Four years on, it is still the UK’s only provider of in-depth news on the issues that affect the lives of disabled people, such as discrimination and equality, independent living, poverty, benefits, and human rights.

Or, to put it another way: stories about disabled people who are deprived of the right to board a bus, are denied a living income, have been forced to live in an institution, or have become a victim of a disability hate crime.

As well as the serious stuff, I also cover some of the important developments in arts and culture – particularly disability arts – and Paralympic sport.

DNS is set up like a niche news agency, although on a much smaller scale, and with some subtle differences.

Every Friday, I email my subscribers with the news stories I have written that week. Usually, there are between 7 and 12 of them, all independently-researched. My subscribers can use those news stories in their email newsletters or magazines, and particularly on their websites and blogs. Links to the stories – once they have been posted on their web platforms – can be used as the basis for messages sent out via Twitter, and posted on Facebook and other social media.

The stories allow subscribers to keep their websites updated with high quality content, boost their Google search ratings, and increase their followers on Twitter. They also alert their staff to what leading disabled people are saying about some of the crucial issues, and keep them up-to-date with important policy and campaigns developments.

So where do I find my stories?

As DNS ages – let’s say matures – more and more of the news is coming from disabled people contacting me directly, but I also attend protests and conferences, launches and parliamentary meetings. And there are the inevitable press releases, as well as ideas that come from Twitter and Facebook and from checking the websites of the national media.

Unsurprisingly, the government’s programme of cuts and reforms to disability benefits and services has taken centre stage over the last three years. From the direct action protests of Disabled People Against Cuts, to the many judicial reviews of decisions to cut spending, the continuing controversy over the actions of the fitness-for-work contractor Atos Healthcare, and the – how should I put it? – questionable accuracy of the coalition’s statistical welfare announcements, every week produces something new that could impact on the lives of every disabled person in the country.  
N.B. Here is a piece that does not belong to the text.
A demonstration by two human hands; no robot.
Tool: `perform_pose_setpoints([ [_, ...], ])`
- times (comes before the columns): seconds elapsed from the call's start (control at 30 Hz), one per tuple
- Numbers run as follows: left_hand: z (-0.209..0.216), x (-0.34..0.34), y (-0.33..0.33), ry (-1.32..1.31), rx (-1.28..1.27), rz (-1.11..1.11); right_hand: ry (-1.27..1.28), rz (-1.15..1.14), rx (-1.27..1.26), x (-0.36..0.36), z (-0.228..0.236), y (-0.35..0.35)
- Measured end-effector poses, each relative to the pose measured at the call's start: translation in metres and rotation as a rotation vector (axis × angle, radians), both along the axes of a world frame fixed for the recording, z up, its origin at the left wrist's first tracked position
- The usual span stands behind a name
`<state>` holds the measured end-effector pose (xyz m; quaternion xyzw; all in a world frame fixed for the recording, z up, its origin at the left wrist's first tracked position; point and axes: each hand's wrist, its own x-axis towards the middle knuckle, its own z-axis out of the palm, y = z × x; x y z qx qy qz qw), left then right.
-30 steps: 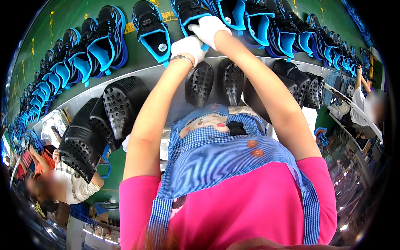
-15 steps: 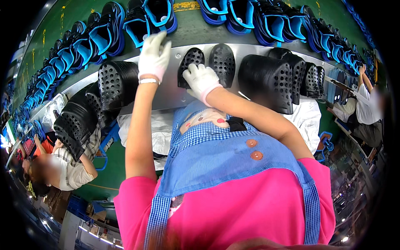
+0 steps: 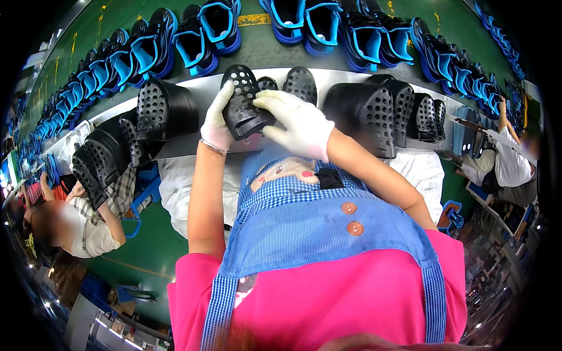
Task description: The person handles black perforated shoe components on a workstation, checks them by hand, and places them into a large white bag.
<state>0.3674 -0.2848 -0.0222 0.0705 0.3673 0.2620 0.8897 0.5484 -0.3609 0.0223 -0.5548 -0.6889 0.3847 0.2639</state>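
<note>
Metal surface [image 3: 206, 92] below, left hand [image 3: 218, 121] grips black perforated form [image 3: 240, 96], right hand [image 3: 300, 121] half-curled at its edge (hold unclear); likely light, stiffish, best side-gripped.

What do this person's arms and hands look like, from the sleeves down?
Short, bright pink sleeves cover the upper arms, and the forearms are bare. Both the left hand and the right hand wear plain white gloves ending near the wrist. A thin, silvery bracelet circles the left wrist.
</note>
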Motion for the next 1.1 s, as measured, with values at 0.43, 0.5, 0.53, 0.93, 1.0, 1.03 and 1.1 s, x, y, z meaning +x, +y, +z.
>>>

Although many of these developments are mentioned on blogs and tweets, and in comment pieces, only rarely are they dealt with as news stories, ie with a focus on the facts, figures and evidence, while DNS also ensures that disabled people have their voices heard.

A big part of what DNS does is to breaks exclusive stories that would otherwise not find their way into the public arena. During the London 2012 Paralympics, DNS covered the glory and the excitement of the games, but it was also the only news organisation that consistently raised concerns about the access issues that sadly took away a little bit of the gloss.

DNS has also exposed the dubious influence of the US insurance giant Unum on the UK welfare agenda over the last 20 years; it broke the story that Baroness [Jane] Campbell would be the first peer allowed to bring a personal assistant onto the floor of the House of Lords; it has run campaigning stories about the criminal justice system’s failures on disability hate crime; and it persuaded several Paralympians to speak in advance of London 2012 about the importance of disability living allowance, as the government prepared to slash spending and replace the benefit with the new personal independence payment.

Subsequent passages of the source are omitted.